## PROBLEM TO SOLVE
Take the data below. Output it exactly from its first line through the line containing "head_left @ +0".
--- START ---
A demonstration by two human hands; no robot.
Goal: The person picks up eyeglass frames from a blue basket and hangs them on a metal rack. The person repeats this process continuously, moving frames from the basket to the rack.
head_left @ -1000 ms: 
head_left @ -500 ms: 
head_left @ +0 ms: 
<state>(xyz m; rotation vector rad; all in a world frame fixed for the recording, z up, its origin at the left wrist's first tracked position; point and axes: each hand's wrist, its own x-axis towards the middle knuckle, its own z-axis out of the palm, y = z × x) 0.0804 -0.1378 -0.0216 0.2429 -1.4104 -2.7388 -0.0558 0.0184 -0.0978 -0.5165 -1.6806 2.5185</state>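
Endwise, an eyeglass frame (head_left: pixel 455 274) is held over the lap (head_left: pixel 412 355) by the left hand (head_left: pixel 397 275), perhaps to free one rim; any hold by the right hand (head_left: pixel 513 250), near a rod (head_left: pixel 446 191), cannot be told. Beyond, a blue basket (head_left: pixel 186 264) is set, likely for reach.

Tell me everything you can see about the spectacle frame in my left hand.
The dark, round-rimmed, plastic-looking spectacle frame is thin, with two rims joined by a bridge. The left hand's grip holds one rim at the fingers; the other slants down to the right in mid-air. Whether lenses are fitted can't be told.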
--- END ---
## WRITTEN SOLUTION
A demonstration by two human hands; no robot.
Goal: The person picks up eyeglass frames from a blue basket and hangs them on a metal rack. The person repeats this process continuously, moving frames from the basket to the rack.
head_left @ -1000 ms: 
head_left @ -500 ms: 
head_left @ +0 ms: 

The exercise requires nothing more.